На его похороны прибыли черношляпные хасиды со всей страны и даже, я подозреваю, из-за рубежа. Кто их всех оповестил? Может, сработал какой-то особый похоронный инстинкт? Или это братец Джеффри постарался, рассылая повсюду оповещения?

Они собрались на холодном мраморном кладбище, покачиваясь и причитая, как колышимый ветром лес с черным вороном на верхушке каждого дерева. В этом лесу я ни за что не отыскал бы свою маму, если бы не огонек электронной сигареты, периодически мигавший в предвечерних сумерках. Она была одета как на свидание — и отнюдь не на свидание со смертью. Для пошива ее траурного мини-костюма хватило бы материи с одной-единственной хасидской шляпы, и еще осталось бы на пару перчаток.

Ритуальными поцелуями мы символически обменялись еще накануне, у отцовского гроба, — «чмок-чмок» на изрядной дистанции, дабы я, упаси боже, не зацепился волосами за ее серьги из черного янтаря.

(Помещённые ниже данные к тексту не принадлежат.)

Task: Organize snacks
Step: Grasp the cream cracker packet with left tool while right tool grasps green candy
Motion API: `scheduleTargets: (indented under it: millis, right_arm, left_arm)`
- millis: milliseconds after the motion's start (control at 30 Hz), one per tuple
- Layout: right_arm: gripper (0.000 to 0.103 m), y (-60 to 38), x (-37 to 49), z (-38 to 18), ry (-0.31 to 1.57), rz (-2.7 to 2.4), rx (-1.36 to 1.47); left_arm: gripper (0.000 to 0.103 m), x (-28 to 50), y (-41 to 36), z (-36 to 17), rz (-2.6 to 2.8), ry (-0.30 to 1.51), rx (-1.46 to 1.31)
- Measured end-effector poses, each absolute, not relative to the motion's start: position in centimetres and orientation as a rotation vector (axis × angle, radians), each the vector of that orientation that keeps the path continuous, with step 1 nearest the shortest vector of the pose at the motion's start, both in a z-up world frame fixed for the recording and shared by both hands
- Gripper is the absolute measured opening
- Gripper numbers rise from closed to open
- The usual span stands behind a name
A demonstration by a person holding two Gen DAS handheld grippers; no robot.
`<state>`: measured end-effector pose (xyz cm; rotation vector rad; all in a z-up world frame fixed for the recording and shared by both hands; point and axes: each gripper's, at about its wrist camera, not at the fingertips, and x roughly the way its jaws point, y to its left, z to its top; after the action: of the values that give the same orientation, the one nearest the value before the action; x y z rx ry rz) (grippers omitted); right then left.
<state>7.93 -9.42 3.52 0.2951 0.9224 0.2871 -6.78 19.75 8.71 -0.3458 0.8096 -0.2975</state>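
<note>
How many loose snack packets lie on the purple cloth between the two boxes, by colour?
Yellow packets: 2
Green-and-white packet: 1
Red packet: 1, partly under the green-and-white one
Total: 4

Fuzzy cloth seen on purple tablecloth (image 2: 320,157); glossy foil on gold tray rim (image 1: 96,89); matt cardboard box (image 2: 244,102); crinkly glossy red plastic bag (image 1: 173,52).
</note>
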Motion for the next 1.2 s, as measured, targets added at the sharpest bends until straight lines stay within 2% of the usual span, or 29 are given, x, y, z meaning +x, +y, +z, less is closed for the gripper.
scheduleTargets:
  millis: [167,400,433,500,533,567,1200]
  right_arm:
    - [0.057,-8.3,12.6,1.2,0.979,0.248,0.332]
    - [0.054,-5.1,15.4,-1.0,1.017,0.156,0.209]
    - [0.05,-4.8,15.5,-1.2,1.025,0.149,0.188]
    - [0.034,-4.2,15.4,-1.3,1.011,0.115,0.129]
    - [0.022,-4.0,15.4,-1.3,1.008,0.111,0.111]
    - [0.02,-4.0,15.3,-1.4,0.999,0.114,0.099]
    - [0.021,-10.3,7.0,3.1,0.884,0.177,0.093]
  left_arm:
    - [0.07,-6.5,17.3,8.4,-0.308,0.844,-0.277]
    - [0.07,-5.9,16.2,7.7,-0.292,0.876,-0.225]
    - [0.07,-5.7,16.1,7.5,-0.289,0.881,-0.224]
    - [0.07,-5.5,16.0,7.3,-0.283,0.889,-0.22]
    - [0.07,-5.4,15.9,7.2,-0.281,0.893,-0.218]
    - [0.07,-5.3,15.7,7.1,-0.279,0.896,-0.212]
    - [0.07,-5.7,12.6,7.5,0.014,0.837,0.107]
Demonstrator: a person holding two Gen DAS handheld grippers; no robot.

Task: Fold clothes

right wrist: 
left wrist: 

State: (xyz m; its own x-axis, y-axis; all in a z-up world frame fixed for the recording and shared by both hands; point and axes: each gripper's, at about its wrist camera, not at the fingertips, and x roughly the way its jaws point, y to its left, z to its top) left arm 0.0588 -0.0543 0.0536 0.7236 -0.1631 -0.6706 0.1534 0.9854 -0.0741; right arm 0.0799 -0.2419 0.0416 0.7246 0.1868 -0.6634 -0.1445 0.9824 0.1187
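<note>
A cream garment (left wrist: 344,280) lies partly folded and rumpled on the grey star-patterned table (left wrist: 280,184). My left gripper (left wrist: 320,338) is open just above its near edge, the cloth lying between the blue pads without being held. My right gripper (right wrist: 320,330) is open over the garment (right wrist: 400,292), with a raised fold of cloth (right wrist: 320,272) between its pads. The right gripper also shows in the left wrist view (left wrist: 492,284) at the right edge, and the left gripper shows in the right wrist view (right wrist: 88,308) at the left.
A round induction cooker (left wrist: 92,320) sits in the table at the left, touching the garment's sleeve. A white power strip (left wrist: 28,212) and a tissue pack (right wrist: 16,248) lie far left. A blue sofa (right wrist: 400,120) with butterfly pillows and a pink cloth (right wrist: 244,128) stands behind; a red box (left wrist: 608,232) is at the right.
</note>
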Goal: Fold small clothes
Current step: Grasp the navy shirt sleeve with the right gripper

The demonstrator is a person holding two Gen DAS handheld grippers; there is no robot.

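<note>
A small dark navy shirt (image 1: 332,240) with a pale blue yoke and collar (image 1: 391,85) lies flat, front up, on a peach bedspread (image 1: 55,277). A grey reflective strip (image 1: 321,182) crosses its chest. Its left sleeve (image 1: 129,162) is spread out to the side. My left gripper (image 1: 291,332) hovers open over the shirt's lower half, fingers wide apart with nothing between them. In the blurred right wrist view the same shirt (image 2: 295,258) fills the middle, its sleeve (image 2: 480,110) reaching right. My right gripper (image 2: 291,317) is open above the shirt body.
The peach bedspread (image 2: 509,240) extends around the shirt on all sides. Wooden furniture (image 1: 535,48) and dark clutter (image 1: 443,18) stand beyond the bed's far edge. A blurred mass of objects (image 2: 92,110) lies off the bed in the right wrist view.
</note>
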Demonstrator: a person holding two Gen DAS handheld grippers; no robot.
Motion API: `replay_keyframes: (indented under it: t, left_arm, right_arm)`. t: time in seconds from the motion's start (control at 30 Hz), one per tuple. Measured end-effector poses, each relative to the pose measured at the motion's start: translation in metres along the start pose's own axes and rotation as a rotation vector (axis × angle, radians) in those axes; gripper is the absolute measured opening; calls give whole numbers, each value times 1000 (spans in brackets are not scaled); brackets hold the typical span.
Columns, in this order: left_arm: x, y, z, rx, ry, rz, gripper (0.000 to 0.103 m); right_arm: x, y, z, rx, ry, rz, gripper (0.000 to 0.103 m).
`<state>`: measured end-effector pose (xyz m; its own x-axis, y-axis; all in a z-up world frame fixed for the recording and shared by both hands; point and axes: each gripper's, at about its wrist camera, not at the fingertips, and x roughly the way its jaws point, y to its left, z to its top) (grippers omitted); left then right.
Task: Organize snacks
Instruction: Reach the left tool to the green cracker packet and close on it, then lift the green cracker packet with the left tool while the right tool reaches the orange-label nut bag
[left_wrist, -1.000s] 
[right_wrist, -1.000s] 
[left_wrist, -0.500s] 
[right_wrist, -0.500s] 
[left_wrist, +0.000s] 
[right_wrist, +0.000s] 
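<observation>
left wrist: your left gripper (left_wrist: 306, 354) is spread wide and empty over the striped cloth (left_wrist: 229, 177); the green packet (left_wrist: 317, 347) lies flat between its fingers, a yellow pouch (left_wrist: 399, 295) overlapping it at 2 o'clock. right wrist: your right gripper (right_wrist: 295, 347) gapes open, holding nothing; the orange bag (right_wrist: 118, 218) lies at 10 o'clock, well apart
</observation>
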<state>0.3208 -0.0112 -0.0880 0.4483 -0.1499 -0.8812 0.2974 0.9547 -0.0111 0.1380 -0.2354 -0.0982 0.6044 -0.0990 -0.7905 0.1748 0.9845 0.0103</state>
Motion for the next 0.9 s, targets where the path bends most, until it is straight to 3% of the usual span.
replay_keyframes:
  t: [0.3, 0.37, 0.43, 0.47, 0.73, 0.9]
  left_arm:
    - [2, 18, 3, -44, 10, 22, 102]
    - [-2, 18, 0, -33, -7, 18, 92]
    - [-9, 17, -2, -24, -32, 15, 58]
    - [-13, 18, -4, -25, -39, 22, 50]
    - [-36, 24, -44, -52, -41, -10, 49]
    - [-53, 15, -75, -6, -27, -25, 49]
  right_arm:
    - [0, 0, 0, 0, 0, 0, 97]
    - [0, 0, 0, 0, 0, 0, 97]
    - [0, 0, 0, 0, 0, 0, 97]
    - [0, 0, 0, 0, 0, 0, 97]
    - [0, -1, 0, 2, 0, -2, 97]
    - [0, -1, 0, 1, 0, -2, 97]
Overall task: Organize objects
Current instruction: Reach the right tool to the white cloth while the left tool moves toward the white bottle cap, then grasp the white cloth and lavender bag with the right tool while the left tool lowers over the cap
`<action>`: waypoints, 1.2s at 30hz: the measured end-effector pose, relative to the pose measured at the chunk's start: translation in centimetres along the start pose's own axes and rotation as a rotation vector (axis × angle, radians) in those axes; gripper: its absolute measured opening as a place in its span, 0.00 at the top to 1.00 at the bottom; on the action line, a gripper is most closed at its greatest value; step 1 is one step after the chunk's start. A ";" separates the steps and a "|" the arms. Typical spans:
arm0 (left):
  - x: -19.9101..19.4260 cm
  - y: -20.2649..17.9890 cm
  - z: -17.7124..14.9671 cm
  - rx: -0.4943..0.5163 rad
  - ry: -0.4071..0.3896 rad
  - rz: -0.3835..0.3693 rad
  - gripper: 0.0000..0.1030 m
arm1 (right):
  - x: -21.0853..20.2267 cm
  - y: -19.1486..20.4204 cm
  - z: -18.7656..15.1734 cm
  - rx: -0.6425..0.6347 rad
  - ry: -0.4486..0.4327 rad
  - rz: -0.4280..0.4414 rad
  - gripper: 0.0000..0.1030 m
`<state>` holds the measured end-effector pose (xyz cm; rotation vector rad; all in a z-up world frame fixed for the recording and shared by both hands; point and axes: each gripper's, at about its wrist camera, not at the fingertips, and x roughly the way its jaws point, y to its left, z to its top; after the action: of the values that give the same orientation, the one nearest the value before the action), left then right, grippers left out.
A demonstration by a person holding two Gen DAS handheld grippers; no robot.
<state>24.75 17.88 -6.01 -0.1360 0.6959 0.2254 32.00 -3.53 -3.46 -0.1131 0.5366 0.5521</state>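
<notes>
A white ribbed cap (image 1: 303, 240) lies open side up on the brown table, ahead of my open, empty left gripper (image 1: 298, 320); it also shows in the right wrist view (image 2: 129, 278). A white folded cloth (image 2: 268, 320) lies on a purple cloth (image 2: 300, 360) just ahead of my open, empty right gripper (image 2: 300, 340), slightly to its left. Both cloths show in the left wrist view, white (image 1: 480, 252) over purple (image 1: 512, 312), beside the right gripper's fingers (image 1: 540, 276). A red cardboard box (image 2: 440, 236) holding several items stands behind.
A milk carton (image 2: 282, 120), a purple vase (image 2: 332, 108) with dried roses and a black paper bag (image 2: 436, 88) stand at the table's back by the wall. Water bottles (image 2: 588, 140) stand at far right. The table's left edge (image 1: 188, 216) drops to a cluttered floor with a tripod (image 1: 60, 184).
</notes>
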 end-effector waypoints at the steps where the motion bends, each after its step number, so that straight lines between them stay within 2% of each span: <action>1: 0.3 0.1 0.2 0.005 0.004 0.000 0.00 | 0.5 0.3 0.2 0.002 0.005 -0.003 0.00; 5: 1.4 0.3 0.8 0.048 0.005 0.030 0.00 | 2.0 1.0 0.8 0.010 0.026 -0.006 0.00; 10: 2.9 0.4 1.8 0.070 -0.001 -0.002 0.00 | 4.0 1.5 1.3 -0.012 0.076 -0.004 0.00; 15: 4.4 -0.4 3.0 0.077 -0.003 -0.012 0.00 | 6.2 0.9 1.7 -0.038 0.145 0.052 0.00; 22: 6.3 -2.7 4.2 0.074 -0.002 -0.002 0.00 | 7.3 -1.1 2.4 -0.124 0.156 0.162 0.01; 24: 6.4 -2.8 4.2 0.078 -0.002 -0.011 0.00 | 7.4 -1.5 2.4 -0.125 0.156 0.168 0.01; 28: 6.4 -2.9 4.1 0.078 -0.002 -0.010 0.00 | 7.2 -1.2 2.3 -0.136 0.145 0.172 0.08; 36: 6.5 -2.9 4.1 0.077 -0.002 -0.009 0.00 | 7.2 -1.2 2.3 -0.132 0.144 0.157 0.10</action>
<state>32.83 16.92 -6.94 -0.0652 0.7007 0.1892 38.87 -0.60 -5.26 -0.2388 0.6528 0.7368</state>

— И что теперь? — спросила она после правоверно-еврейского погребения отца, так и не успевшего узнать о своем возвращении к вере.

— О чем ты?

— Что теперь делать мне?

«Готовиться к встрече с Создателем», — мысленно посоветовал я, хотя, судя по ее максимально выставленным на обозрение ногам (или почти пустым чулкам, эти ноги обтягивающим), общение со Всевышним ей светило навряд ли. Уже сейчас от нее странным образом попахивало серой, притом что ответственность за этот запах нельзя было переложить на электронную сигарету. Может, она начала сгорать изнутри еще при жизни, не дожидаясь уготованного ей посмертно адского пламени?

Чей-то соболезнующий голос прозвучал у меня за спиной:

— Желаю тебе долгих лет, бойчик.

Я обернулся и увидел перед собой незнакомого человека. Видя мое недоумение, он приложил палец к верхней губе, обозначая полоску усов.

— А, привет, — сказал я, узнав Майкла Эзру, египетского крупье Ванессы.

Правда, без омар-шарифовых усов он уже не напоминал никого конкретно — и уж точно никого опасно обольстительного. Так, типичный смуглокожий крестьянин откуда-то с берегов Средиземного моря — не то сицилийский сборщик яблок, не то ливийский пастух. А в данной обстановке, не будь на нем приличного костюма, он запросто сошел бы за могильщика.

Правда, и я вряд ли выглядел лучше, учитывая, сколько времени перед тем провалялся в постели.

Я не ожидал, что он здесь появится, так как его семья никогда не поддерживала отношений с нашей. Но это были открытые похороны, с участием едва ли не всего Чешира — воистину чудесное явление, ибо при жизни отец не имел ни единого друга. Видимо, все дело было в Джеффри: он позвал, и на призыв откликнулись все торговцы и крупье Манчестера вкупе со всеми хасидами Бруклина.

— Что ты с собой сделал? — спросил я Майкла.

— Подкорректировал имидж, — усмехнулся он. — Так посоветовал твой брат.

— Джеффри заставил тебя сбрить усы?

— Да, Иафет пытается сделать из меня хорошего еврея.

— О боже, он и до тебя добрался? Чем же был нехорош тот еврей, каким ты был прежде? И вообще, я до сих пор думал, что хорошие евреи, по версии Джеффри, как раз отращивают волосы, а не срезают их.

— Это смотря в каких местах. Усы делали меня слишком похожим на крупье.

— Но ты и есть крупье.

— Уже нет.

— И чем ты теперь занимаешься?

— Поиском.

Это слово прозвучало у него с мрачной одухотворенностью. Не иначе, он занят поиском Бога. Ожиданием откровений от Иафета.